Friday, May 17, 2013
An Author a Day for Thirty Days: Day 17
I don’t want to brag, but Philip Gourevitch and I once had a really stimulating conversation at the Continental Club here in Austin during our book festival. I remember it perfectly:
Me: Uh, hey, uh um, I uh der uh….der der der. You write good. Sign book please?
PG: Thank you.
I don’t write about Gourevitch as much as I should, but I really think he’s amazing. He’s written two books that have absolutely ruined my life. The 1998 classic, We Wish To Inform You That Tomorrow We Will Be Killed With Our Families, is an unflinching, heart wrenching, account of the over 800,000 deaths during the Rwandan genocide (and those who stood on the sidelines).

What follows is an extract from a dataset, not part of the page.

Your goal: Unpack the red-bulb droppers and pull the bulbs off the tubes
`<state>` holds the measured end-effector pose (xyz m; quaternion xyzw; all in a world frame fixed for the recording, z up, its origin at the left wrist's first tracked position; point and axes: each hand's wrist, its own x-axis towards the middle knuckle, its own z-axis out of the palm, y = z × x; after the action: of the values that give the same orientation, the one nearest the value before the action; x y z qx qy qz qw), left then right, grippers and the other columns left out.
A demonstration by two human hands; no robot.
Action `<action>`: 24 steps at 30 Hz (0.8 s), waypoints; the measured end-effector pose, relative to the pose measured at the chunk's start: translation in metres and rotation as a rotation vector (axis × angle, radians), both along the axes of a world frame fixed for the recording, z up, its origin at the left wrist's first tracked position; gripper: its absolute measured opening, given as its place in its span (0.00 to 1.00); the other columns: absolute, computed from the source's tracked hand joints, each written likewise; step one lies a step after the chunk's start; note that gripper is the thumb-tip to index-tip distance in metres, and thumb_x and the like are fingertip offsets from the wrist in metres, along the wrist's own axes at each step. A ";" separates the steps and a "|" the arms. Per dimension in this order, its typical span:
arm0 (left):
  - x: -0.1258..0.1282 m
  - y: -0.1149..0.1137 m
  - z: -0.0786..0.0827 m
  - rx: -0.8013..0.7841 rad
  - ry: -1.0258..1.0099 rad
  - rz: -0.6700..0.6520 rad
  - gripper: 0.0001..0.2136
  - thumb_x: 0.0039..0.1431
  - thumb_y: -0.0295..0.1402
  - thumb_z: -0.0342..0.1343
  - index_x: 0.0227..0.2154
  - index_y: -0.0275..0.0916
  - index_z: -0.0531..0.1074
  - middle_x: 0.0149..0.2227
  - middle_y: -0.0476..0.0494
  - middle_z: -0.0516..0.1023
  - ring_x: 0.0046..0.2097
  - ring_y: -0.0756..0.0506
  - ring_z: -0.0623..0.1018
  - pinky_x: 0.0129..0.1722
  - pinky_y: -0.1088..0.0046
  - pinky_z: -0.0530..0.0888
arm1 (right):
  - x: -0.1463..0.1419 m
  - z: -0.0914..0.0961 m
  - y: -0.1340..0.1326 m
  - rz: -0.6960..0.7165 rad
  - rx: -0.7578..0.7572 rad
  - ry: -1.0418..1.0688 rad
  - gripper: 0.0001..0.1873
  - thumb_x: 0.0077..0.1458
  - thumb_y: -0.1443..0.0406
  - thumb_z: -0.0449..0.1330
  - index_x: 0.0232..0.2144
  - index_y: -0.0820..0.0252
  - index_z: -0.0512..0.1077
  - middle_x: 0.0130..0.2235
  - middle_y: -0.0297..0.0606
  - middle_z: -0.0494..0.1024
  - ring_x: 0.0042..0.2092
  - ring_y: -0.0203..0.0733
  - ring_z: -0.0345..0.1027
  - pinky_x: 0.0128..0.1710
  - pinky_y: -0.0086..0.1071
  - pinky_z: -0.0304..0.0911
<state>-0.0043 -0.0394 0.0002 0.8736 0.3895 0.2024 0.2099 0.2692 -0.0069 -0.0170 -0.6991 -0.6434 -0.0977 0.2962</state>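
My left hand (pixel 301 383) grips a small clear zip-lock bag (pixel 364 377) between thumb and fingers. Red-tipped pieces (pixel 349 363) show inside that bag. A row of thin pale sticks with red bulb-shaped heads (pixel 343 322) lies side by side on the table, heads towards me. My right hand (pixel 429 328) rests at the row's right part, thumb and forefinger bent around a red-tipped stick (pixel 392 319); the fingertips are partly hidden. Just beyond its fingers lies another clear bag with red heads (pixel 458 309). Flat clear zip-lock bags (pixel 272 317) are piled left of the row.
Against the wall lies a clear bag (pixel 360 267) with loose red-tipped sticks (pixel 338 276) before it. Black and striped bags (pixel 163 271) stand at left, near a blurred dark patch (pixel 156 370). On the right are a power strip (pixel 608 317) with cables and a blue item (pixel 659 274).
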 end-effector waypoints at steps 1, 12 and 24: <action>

The second book of his that wrecked me was The Ballad of Abu Ghraib (previously published as Standard Operating Procedure). Yes, it’s as dark as you can imagine. It not only paints a portrait of torture, but a reality check of what war does to people. Back home we have a hard time reconciling the pictures of the nice young men and women we patted on the back and sent off to ‘fight for our freedom’ and the photographs of them grinning ear to ear as they torture another human being.
Both of these books make my all time favorite non-fiction list, absolutely. They were two of the most difficult books I’ve ever had to read, but you have to read them. You have to be a witness.
I think of him as a more intense Jon Krakauer, so if you’re a Krakauer fan, Gourevitch won’t disappoint.